My instructions were so far carried out successfully that, with a colored porter wearing a red cap to precede me, I was the first to pass the barrier leading to the train, and the first to take my seat in the long, narrow parlor-car. My chair was two from the end toward the entrance and exit. Once enthroned within its upholstered depths I watched for strange occurrences.

But I watched in vain. For a time I saw nothing but the straight, empty cavern of the car. Then a colored porter, as like to my own as one pea to another, came puffing his way in, dragging valises and other impedimenta, and followed by an old gentleman and his wife. These the porter installed in chairs toward the middle of the car, and, touching his cap on receipt of his tip, made hastily for the door. Similar arrivals came soon after that, with much stowing of luggage into overhead racks, and kisses, and injunctions as to conduct, and farewells. Within my range of vision were two elderly ladies, a smartly dressed young man, a couple in the disillusioned, surly stage, a couple who had recently been married, a clergyman, a youth of the cheap sporting type. To one looking for the solution of a mystery the material was not promising.

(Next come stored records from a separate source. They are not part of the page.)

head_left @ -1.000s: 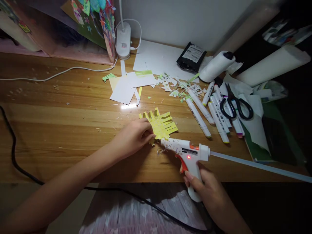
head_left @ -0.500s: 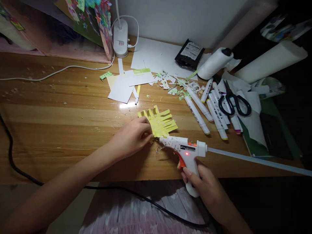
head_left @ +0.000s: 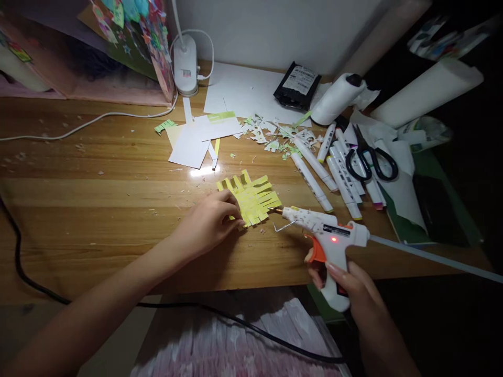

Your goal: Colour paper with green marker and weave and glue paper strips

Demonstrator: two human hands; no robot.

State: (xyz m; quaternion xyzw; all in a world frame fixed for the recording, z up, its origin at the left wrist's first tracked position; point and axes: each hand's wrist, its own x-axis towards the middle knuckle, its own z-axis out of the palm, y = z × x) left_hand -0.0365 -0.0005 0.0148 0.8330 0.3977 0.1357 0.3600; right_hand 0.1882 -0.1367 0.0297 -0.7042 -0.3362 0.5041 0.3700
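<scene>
A woven mat of yellow paper strips (head_left: 253,201) lies on the wooden table, its loose strip ends sticking out at the top and right. My left hand (head_left: 214,217) pinches the mat's lower left edge, fingers closed. In my right hand (head_left: 349,280) is a white hot glue gun (head_left: 322,228) with an orange trigger and a lit red light. Its metal nozzle points left, close to the mat's right edge; whether it touches is hard to tell. A long translucent glue stick (head_left: 424,256) runs out of the gun's back.
White markers (head_left: 312,180) and black-handled scissors (head_left: 371,159) lie to the right. Paper scraps (head_left: 271,133) and white cards (head_left: 190,141) lie farther back. A black cable (head_left: 220,311) crosses below the table edge. A white lamp base (head_left: 185,68) stands at the back.
My right hand has moved the glue gun rightward, from the mat's lower edge to its right edge. The left hand keeps its hold on the mat. The view has shifted slightly.
</scene>
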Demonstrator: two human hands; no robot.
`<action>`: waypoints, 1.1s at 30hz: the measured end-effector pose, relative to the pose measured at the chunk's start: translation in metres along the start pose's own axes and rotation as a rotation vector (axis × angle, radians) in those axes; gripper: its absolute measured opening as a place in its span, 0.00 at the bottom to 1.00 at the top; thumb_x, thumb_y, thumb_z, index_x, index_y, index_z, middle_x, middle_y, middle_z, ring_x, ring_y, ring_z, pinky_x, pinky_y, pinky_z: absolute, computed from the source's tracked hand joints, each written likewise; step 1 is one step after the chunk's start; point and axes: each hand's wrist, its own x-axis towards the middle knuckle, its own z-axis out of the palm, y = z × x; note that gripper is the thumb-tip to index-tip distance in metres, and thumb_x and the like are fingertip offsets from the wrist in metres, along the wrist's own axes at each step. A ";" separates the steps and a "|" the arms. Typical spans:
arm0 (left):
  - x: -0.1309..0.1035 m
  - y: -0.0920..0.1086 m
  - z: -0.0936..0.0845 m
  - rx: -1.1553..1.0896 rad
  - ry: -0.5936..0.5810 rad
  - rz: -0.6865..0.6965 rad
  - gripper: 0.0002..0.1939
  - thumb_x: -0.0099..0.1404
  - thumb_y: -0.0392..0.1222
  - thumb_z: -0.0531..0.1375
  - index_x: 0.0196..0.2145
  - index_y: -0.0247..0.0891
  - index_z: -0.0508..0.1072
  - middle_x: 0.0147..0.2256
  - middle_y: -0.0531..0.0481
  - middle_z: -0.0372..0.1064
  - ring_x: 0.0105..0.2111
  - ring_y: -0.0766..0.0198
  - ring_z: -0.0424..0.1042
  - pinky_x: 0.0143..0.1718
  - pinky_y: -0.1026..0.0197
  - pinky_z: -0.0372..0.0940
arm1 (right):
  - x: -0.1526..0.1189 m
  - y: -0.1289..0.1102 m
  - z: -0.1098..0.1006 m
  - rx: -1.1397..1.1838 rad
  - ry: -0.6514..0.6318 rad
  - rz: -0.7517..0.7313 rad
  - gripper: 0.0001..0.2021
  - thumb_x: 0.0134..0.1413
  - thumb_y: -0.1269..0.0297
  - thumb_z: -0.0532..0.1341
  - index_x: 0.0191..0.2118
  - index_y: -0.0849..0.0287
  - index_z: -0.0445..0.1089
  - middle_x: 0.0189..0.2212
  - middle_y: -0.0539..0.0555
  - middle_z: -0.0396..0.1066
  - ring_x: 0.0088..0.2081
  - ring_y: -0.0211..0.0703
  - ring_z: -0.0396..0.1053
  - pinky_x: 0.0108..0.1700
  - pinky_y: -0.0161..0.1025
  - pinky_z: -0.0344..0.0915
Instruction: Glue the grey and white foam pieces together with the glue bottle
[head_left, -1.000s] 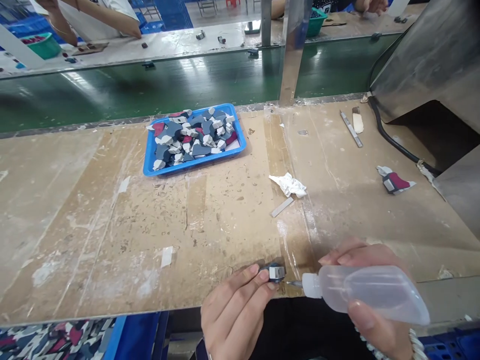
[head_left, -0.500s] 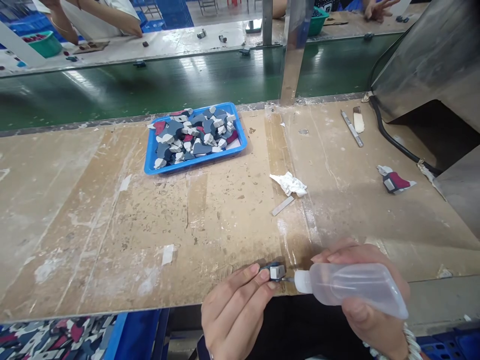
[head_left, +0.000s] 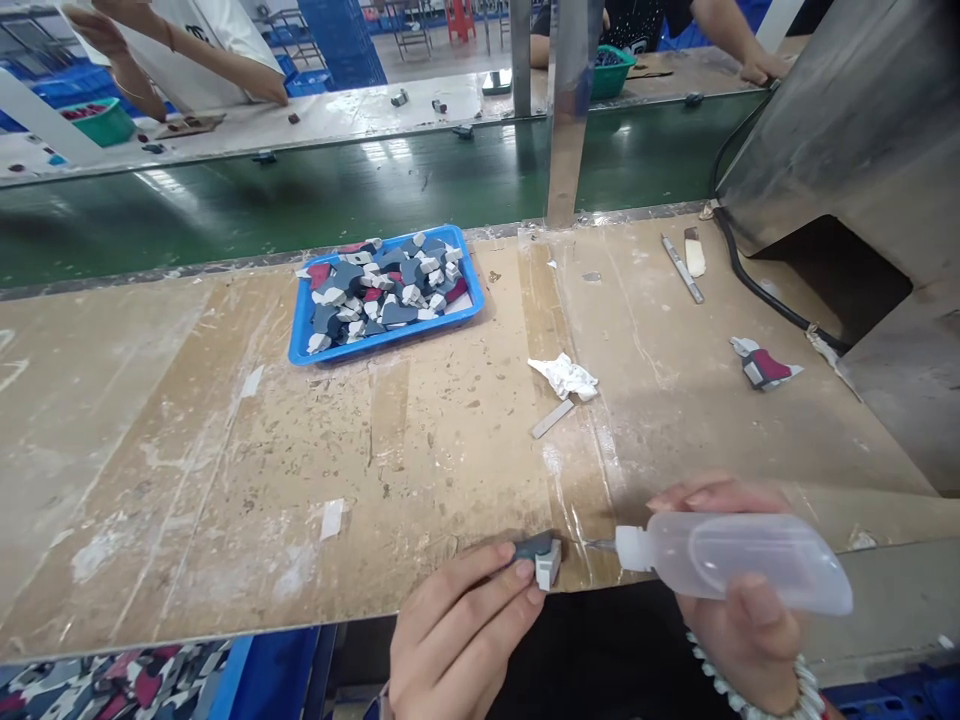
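Note:
Between the thumb and fingers of my left hand (head_left: 466, 632) is a small dark blue-grey and white plastic piece (head_left: 546, 565), held over the table's front edge. My right hand (head_left: 750, 600) is wrapped round a translucent squeeze bottle (head_left: 742, 560) lying sideways. The bottle's white cap and thin needle tip (head_left: 600, 545) point left toward the piece, with a small gap between them. A blue tray (head_left: 390, 345) heaped with similar blue-grey, white and dark red pieces sits farther back on the table.
Near the middle lie crumpled white tissue (head_left: 566, 377) and a flat metal strip (head_left: 553, 419). At right are a craft knife (head_left: 682, 268), a small brush (head_left: 694, 252) and a joined piece (head_left: 763, 364). Beyond runs a green conveyor (head_left: 300, 205), with two people across it. Below left stands a bin (head_left: 240, 670).
The bottle has drawn back to the right, its tip leaving the piece. In my left hand the piece has turned, showing more of its blue-grey top. The whole view has shifted slightly.

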 end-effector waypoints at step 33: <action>0.050 -0.008 -0.006 0.223 -0.195 0.168 0.04 0.69 0.24 0.64 0.42 0.26 0.76 0.41 0.40 0.81 0.42 0.57 0.81 0.44 0.57 0.74 | 0.006 -0.007 0.008 -0.153 0.013 0.124 0.11 0.54 0.61 0.72 0.40 0.53 0.72 0.33 0.50 0.75 0.31 0.40 0.75 0.27 0.31 0.73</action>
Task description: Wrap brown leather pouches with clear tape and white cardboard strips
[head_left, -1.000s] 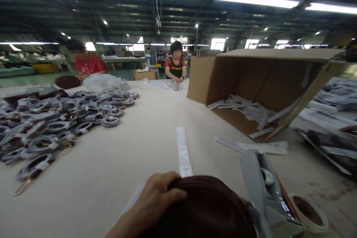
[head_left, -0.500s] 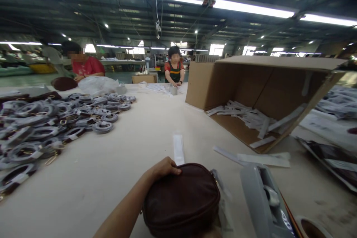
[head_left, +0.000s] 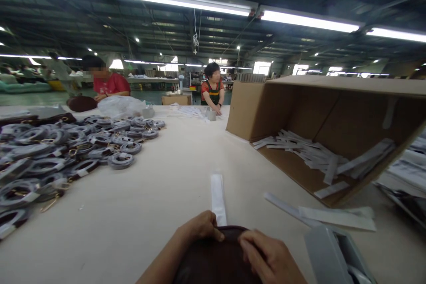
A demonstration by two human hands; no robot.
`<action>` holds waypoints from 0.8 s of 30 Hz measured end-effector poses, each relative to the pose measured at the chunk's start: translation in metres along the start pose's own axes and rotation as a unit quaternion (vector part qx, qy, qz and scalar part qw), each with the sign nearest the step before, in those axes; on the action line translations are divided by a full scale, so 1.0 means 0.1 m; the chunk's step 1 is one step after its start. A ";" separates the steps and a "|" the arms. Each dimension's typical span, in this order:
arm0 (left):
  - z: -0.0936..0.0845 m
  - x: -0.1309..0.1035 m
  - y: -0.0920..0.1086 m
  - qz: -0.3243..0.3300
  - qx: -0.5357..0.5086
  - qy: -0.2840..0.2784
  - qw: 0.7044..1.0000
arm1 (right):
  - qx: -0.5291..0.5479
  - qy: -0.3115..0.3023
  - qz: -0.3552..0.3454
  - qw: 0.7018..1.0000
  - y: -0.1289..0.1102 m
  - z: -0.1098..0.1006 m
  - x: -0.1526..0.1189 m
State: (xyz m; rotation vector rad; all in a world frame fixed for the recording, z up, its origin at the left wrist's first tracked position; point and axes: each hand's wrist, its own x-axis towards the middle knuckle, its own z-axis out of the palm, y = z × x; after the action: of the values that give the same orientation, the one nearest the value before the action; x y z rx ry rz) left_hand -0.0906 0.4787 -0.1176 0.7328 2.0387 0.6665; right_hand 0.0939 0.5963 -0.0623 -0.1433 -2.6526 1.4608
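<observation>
Holding a dark brown, smooth leather-like bag with a rounded, raised rim [head_left: 216, 259] low and close to the body, its lower part cut off by the bottom of the view. Left hand [head_left: 204, 226] folded tightly over the left side of the rim, firmly gripping it. Right hand [head_left: 266, 250] at the right side, fingers bent in near the thumb, tips at the rim — whether pinching it or merely resting there, not clear from this view.

Most telling relation: the curve of the rim, running crosswise between the hands, with only a short stretch uncovered between fingertips. Both hands about equally near, one from each side; long axis of the bag unreadable with so much hidden. Just beyond, a flat, narrow white strip [head_left: 218, 197], long axis pointing nearly straight away, near end meeting the rim in view — touching or simply behind it, hard to say. Left hand nearer to it.

Tightest on the right: a grey plastic tape dispenser [head_left: 324, 253] near the right hand, then two loose white strips [head_left: 339, 218], then a brown cardboard box [head_left: 244, 108]. More room leftward over the pale tabletop [head_left: 143, 204], as far as a heap of coiled, plastic-wrapped straps [head_left: 69, 153].
</observation>
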 end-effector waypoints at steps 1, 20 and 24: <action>0.01 0.00 0.00 -0.003 0.002 0.004 1.000 | -0.087 0.026 -0.009 0.996 0.02 -0.03 0.26; 0.05 -0.03 0.04 -0.050 0.000 0.047 0.998 | -0.320 0.083 -0.035 0.943 0.61 0.36 1.47; 0.05 -0.04 0.04 -0.037 -0.005 0.044 0.998 | -0.276 0.091 -0.067 0.954 0.48 0.30 1.41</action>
State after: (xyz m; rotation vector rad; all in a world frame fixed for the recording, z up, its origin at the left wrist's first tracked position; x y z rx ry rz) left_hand -0.0841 0.4796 -0.1155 0.6296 2.1300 0.6770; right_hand -0.0482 0.6155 -0.1114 -0.1308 -2.7700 0.6026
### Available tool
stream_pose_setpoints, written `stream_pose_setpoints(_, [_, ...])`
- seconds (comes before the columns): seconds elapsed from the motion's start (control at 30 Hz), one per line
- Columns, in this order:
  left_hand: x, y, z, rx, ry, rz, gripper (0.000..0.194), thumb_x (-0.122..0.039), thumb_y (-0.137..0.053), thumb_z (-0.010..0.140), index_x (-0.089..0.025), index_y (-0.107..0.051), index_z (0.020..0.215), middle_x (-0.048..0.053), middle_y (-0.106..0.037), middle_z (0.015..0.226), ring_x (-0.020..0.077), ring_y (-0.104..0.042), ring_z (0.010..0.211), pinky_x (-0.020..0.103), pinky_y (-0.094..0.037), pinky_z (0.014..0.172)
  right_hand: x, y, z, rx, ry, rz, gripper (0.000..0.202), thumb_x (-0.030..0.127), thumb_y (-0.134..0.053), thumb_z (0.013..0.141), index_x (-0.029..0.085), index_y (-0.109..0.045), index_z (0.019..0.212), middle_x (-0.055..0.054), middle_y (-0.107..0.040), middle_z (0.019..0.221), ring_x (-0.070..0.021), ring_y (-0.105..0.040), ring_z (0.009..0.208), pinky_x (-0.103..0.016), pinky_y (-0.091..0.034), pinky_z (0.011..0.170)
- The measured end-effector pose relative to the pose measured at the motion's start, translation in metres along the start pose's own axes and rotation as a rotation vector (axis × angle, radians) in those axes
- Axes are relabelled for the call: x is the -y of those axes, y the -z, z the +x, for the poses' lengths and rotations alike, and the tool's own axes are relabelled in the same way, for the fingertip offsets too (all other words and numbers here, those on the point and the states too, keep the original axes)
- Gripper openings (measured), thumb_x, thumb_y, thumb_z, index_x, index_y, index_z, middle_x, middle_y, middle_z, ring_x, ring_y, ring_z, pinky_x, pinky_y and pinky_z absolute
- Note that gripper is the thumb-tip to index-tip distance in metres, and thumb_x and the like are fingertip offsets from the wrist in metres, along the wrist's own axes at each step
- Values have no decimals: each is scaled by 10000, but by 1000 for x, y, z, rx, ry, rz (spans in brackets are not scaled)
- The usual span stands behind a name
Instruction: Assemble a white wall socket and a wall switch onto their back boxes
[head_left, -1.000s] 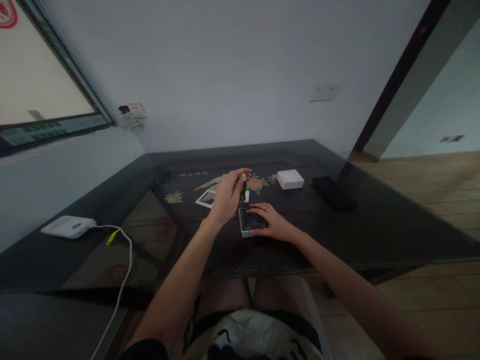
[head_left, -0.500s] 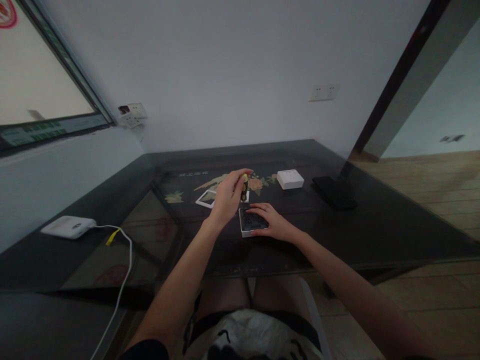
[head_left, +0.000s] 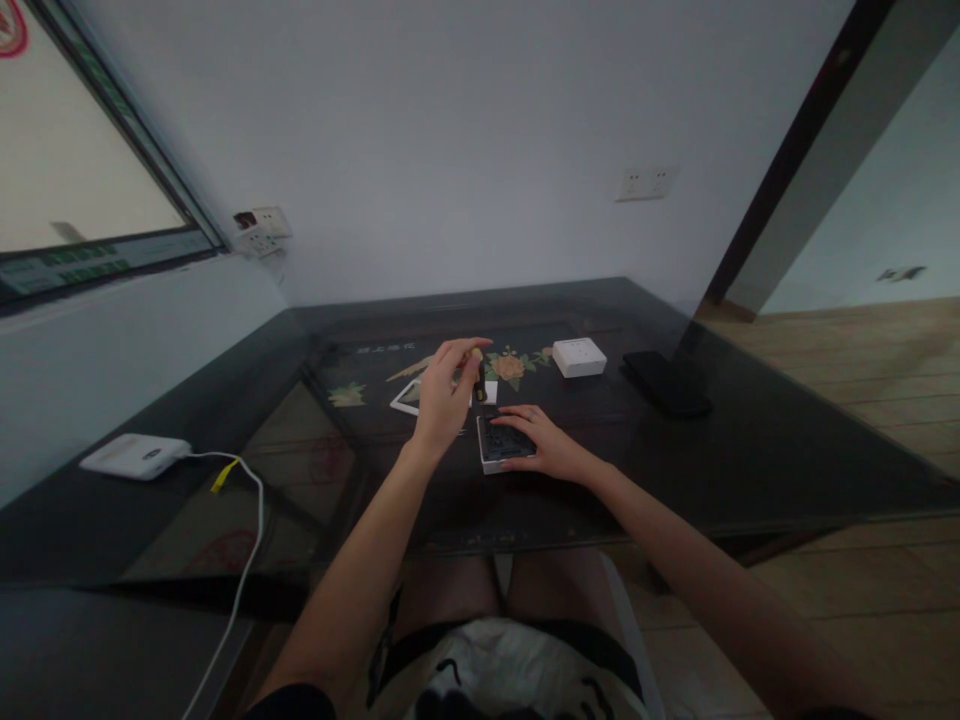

The three chairs immediately in front of mine remained unoccupied. I kept my eye on them, of course, and presently got some reward. Shortly before the train pulled out of the station a shadow passed me which I knew to be that of Larry Strangways. He went on to the fourth seat, counting mine as the first, and, having reached it, turned round and looked at me. He looked at me gravely, with no sign of recognition beyond a shake of the head. I understood then that I was not to recognize him, and that in the adventure, however it turned out, we were to be as strangers.

One more thing I saw. He had never been so pale or grim or determined in all the time I had known him. I had hardly supposed that it was in him to be so determined, so grim, or so pale. I gathered that he was taking our mission more to heart than I had supposed, and that, prompt in action as I had been, I was considering it too flippantly. Inwardly I prayed for nerve to support him, and for that presence of mind which would tell me what to do when there was anything to be done.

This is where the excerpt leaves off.